Parfois, elle me disait, parce qu'elle avait peur, de laisser tomber et de partir à Casablanca ou à Marrakech pour que le gendarme m'oublie. Mais, je lui répondais que je ne pouvais pas fuir devant cet homme.
Non cela aurait été la honte de ma vie, de m'enfuir et de lui laisser la femme que je voulais épouser». Deux passages donc devant les juges, et toujours cette «grâce de Dieu» qui sauve la peau de Jibril. Mais pour combien de temps? La partie de bras de fer était bel et bien engagée. Plus de mystère sur la confrontation de deux hommes pour le cœur d'une femme. Plus de doute que Jibril était dans le collimateur, pointé dans le viseur du gendarme. Mais quel dénouement était-il possible dans ce type d'histoire ? Qui va abdiquer le premier ? Qui va payer à la place de l'autre ? Qui aura le dernier mot ?
«Mon père avait très peur et m'avait demandé de partir lui aussi. Mais je lui ai expliqué que ce n'était pas la meilleure chose à faire. Que si c'était mon destin, j'allais le vivre, mais comme je ne fais rien de mal, je mets mon Destin entre les mains de Dieu qui m'a protégé jusque-là ».

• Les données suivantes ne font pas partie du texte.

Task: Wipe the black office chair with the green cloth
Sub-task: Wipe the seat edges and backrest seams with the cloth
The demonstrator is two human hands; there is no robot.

Les parents avaient raison de nourrir de mauvais pressentiments. Les amis dans le village savaient aussi que le gendarme était plus coriace et que Jibril pouvait y passer. La fille, elle, n'avait aucun doute que son homme était déjà perdu, mais ne savait pas encore comment le dire.
Chacun sa croix
Août 1998. Un double meurtre a lieu à Machraâ Ben Abbou. Les gendarmes sont sur les lieux du crime. Horrible spectacle, et pas encore de suspect. Mais pas pour longtemps : «Le jour même, les gendarmes sont venus me voir et m'ont passé les menottes. J'étais accusé d'avoir tué un homme et son fils et un troisième était encore en vie. Là, j'ai su que nous n'étions plus en train de jouer au chat et à la souris. Ce n'est pas une petite affaire de vol. Mon Dieu, un double meurtre et c'est moi que l'on mène aux interrogatoires. Je n'avais aucun espoir de m'en sortir.» Et Jibril avait raison de ne pas tenir à l'espoir. Aucune espérance n'était plus de mise devant deux cadavres qui désignaient un tueur et un troisième qui pourra dire, avec des mots, qui avait porté les coups. Quoi qu'il en soit, le père avait reçu un coup à la tête et le fils, poignardé, un coups de couteau. La troisième victime y avait échappé belle. Un miracle. Et au Douar Hwaytate, à Oulad Bouziri, le bruit courait déjà que Jibril Lhaj était perdu. La fille pouvait enfin mettre des mots sur ses peurs. «On m'a interrogé, Je leur disais qu'au moment où ce meurtre a eu lieu j'étais loin, en train de vendre des moutons. J'avais même un témoin, Omari Bahloul qui a parlé, mais que personne ne voulait écouter. Mon Dieu, j'ai un témoin qui dit qu'au moment où ce crime a eu lieu, j'étais avec lui, pourtant, les juges m'ont envoyé en prison sans prendre en compte les déclarations de ce témoin.» Curieux que ce témoin n'ait pas été pris au sérieux. Un individu qui jure et atteste que le présumé meurtrier était avec lui au moment où un double meurtre s'opérait ailleurs. C'est ce que l'on appelle un excellent alibi. Rien à faire. Selon Jibril, «le gendarme avait tout fait pour que je plonge. Et là, il a réussi, pas pour un vol, mais un double meurtre. C'était sa vengeance, et j'étais perdu. En une journée, je n'avais plus ni passé ni avenir. La fille que j'aimais, je l'avais perdue comme j'ai égaré ma vie avec mes parents. Je n'attendais que le moment de retrouver la prison, comme si je l'avais attendue sans le savoir, mais aujourd'hui je me bats et je vais continuer avec mon avocat à travailler pour que la vérité éclate au grand jour».